Big Ten at-large teams went 2-8 with their only 2 wins vs. #159 UMBC (23-25) and #185 Ohio (30-28) and embarrassing losses to non-scholarship Yale and #219 Holy Cross (24-29).
St. John's (only played 1 Top 50 team all season) and UCLA (RPI several spots behind Tech) both went 2-&-Q getting bounced by weaker teams in UNCG and SDSU, respectively.
Last edited by Dawg06; 06-07-2017 at 12:46 AM.
It's pretty certain - based on all accounts - we win the third game at MT and we had the bid, regardless of what we did in the tourney - winning SEVEN series in a row would of been the trick
That said 1 win in the tourney also puts us in the field - our schedule was fine, didn't need any more additional games to tax our lack luster staff
Outside of a better series to open than UAPB, I would not of changed our schedule make up too much (top 15 OOC SOS is what we need annually along with a top 4 finish and we get in more often that not on most years
''Don't be a bad dagh..."
The fact remains that if that same play happened this weekend, the call would have been overturned and that umpire would have been proven wrong.
I stand by the statement that umpire's calls should be right all the time. If an official in any sport isn't trying to get every call right, they shouldn't be officiating.

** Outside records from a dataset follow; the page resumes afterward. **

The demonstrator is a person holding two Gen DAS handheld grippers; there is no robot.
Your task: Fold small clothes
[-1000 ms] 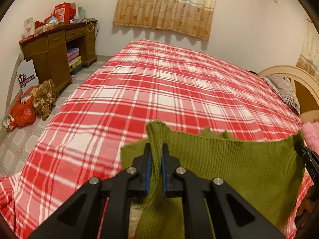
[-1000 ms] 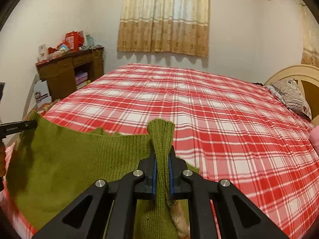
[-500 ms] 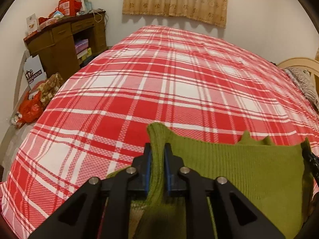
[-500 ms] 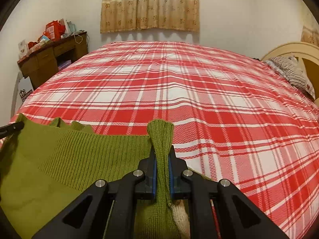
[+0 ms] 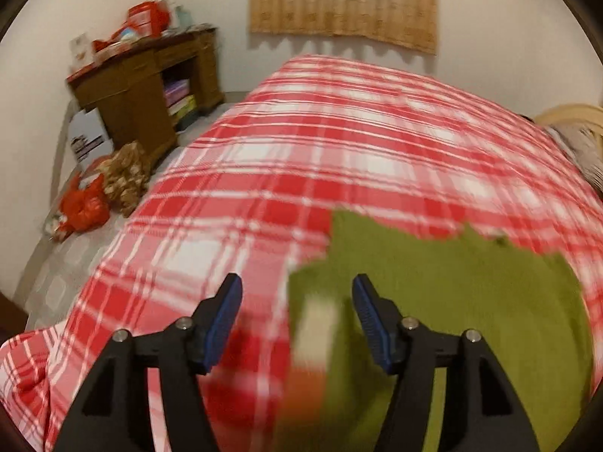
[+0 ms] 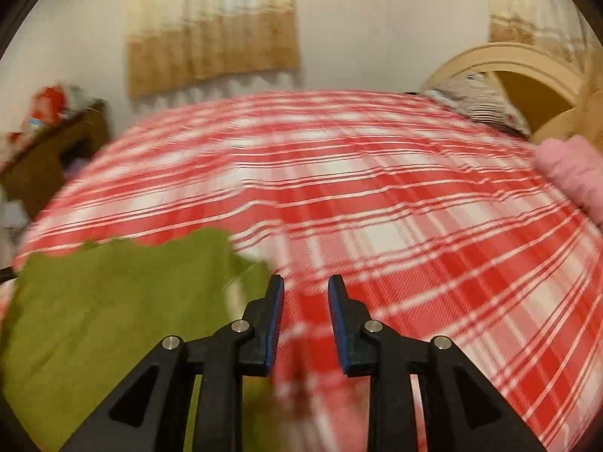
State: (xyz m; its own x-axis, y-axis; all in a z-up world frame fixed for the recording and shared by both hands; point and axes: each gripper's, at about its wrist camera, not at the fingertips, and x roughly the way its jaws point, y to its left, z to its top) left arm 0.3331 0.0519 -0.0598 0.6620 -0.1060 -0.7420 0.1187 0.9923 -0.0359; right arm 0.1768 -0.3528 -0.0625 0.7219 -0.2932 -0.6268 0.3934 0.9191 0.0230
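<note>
A green knit garment (image 5: pixel 452 286) lies spread on the red plaid bed (image 5: pixel 339 143). In the left wrist view it fills the lower right, and its left edge runs down between my open fingers. My left gripper (image 5: pixel 296 293) is open and empty above that edge. In the right wrist view the garment (image 6: pixel 113 301) lies at the lower left. My right gripper (image 6: pixel 305 293) is open and empty just right of the garment's edge, over the plaid cover. Both views are motion-blurred.
A brown wooden desk (image 5: pixel 150 86) with clutter stands at the left wall, with red and brown bags (image 5: pixel 101 188) on the floor beside it. A pink cloth (image 6: pixel 569 173) and a pillow (image 6: pixel 478 98) lie near the beige headboard (image 6: pixel 508 64) at the right.
Both grippers have opened and let go of the green garment's top edge. The garment now lies on the bed. Both cameras have swung outward, away from each other.
</note>
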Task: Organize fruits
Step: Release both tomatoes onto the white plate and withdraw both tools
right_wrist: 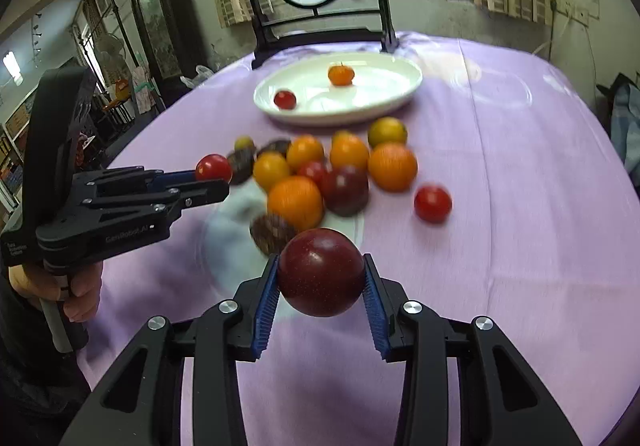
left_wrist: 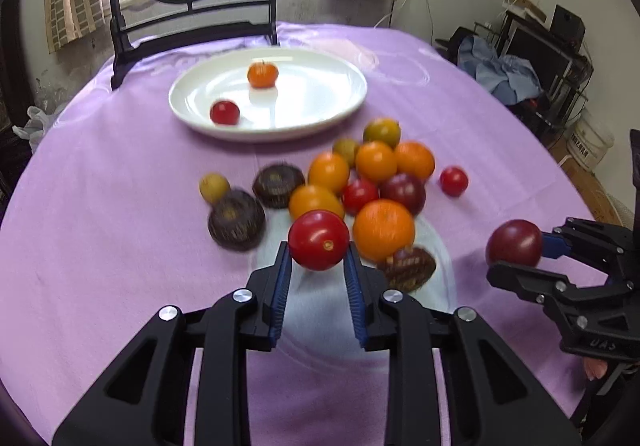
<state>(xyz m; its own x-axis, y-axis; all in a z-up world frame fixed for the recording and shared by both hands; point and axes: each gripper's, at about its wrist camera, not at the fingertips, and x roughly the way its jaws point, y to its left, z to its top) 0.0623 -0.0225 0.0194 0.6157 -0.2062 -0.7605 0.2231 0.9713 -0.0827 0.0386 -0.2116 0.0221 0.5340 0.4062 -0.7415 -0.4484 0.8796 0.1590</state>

Will every call be made correctly? Of course not. But more and more calls will be made correctly by expanding the proper use of technology to correct umpiring mistakes.
Umpires who get calls wrong in key situations should not advance within the postseason. Even better would be to weed them out before the postseason starts.
Last edited by FriscoDawg; 06-09-2017 at 12:41 AM.
It isn't more important. The technology exists now to call balls and strikes electronically. But until MLB moves to do that it isn't going to happen anywhere else. And it may be decades before MLB umpires allow that power to be taken away from them.
In the meantime existing technology shouldn't be held back waiting for ball and strike calls to get included.
We should get robots to play the game too.